Je vous l’avoue, il m’arrive de regretter le Paris de ma jeunesse.
Du temps où l’incivilité n’avait pas encore envahi les rues, où la peur «de l’autre» ne se lisait pas dans les regards, où les discussions se faisaient bruyantes au bistrot au lieu d’être confessées à «twitter», ce monstre tentaculaire censé vous offrir des milliers d’amis, alors que si on arrive à s’en faire cinq dans une vie c’est déjà beaucoup.
Aujourd’hui dans le métro on ne voit plus que des nuques penchées sur l’écran d’un «smartphone», courbées un peu comme à la messe, mais sans Bon Dieu, ni encens, ni musique.
Au bout de dix ans d’Amérique, j’avais quitté les New-Yorkais à cause de leur obsession de la réussite sociale, aussi quelle ne fut ma surprise en revenant à Paris de ressentir une atmosphère étrange, comme une envie digne de «Pacman» de surpasser l’autre, force m’était de constater que la plupart des gens étaient gagnés par cette même maladie.
C’est pourquoi je vous présente Jacques Bonpunt, un des derniers Parisiens à me rappeler ce temps où l’hôtel du Nord n’était pas un musée.
Il tient une petite échoppe au 42 rue de Grenelle, rue que l’on devrait d’urgence rebaptiser «la rue de la pompe» attendu qu’on n’y trouve plus que des magasins de chaussures de luxe.
L’homme est une des dernières figures du quartier, son atelier semble figé dans les années 50, au temps où il gagnait sa vie en lavant les verres pour trente centimes de l’heure au club Saint Germain, le centre du monde du jazz de l’époque.
Après avoir suivi des études d’arithmétique dans le but de devenir serrurier, il va diriger une grande usine et c’est par choix qu’il abandonnera une situation enviable pour reprendre ce petit magasin appartenant à son père.
Il jure que jamais il ne se retirera : «La retraite, ce n’est pas fait pour ceux qui ont un métier, c’est à dire une passion, c’est fait pour ceux qui ont un emploi.»
Un membre de sa famille, Bertrand Bonpunt, vivait à Rodez.
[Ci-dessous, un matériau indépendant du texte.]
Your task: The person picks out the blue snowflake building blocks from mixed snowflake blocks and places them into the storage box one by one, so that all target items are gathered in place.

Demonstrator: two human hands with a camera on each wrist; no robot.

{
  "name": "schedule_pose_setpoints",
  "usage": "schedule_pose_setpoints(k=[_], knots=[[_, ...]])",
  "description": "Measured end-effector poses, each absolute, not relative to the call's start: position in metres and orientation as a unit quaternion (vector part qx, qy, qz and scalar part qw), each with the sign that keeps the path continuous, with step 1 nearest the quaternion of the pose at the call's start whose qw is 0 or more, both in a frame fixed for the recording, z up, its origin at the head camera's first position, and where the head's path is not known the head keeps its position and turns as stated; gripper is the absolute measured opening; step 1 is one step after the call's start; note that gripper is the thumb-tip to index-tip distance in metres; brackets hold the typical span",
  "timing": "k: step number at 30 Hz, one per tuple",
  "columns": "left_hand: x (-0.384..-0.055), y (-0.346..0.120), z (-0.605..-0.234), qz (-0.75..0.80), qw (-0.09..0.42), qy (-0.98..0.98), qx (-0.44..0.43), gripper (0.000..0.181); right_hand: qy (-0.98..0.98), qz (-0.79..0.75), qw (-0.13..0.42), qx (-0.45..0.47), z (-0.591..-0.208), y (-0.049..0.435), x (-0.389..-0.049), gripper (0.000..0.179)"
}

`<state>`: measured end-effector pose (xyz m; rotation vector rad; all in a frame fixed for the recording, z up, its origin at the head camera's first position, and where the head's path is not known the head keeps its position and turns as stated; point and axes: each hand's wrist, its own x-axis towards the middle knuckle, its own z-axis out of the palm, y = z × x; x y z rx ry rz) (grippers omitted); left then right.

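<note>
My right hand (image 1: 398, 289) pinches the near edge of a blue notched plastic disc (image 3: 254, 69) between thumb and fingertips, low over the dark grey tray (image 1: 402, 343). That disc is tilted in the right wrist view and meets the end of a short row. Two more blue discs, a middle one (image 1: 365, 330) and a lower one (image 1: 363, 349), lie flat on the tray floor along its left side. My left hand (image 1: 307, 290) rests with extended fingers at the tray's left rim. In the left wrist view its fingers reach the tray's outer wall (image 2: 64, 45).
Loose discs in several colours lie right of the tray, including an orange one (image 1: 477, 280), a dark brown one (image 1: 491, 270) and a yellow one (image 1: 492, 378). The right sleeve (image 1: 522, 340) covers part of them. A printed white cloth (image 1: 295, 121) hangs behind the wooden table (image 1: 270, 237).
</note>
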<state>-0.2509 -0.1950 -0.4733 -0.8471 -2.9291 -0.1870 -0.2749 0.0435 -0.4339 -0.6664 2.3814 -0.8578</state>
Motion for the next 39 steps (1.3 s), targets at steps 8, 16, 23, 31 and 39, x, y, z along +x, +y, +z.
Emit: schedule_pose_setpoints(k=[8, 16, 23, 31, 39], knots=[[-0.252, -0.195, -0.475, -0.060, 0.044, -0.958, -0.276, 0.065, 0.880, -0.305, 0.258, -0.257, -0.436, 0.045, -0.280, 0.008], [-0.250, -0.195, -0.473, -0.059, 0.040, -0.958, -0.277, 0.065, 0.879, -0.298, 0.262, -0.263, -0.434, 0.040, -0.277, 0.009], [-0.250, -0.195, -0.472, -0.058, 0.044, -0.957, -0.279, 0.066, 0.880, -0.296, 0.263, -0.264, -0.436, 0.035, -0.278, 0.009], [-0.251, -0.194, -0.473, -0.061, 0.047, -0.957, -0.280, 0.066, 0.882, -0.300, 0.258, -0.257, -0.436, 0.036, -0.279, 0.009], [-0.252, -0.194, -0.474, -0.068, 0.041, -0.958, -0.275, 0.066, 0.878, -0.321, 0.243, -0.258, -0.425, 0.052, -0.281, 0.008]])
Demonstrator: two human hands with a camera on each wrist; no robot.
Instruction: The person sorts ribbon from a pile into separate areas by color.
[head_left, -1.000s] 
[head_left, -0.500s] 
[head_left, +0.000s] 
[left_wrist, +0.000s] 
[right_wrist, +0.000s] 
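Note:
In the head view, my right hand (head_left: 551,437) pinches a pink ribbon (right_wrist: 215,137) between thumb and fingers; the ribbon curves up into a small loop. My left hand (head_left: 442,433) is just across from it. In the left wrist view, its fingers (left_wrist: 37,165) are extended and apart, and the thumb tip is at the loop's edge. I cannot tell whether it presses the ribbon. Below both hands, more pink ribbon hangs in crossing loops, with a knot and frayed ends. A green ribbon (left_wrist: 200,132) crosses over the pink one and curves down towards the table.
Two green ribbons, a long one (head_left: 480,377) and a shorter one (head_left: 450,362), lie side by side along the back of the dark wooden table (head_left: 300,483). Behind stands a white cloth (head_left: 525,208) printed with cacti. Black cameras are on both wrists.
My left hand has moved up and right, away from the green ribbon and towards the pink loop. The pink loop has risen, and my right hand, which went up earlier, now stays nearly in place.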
Il était percepteur et peintre par passion. Sa situation particulière lui permettant d’entrer partout, il en avait profité pour peindre tous les châteaux de l’Aveyron. C’est pourquoi je trouve que les Bonpunt sont un joli lien entre Paris et l’Aveyron, ma région d’adoption.
Un percepteur poète…
Vous voyez, tous les espoirs sont permis.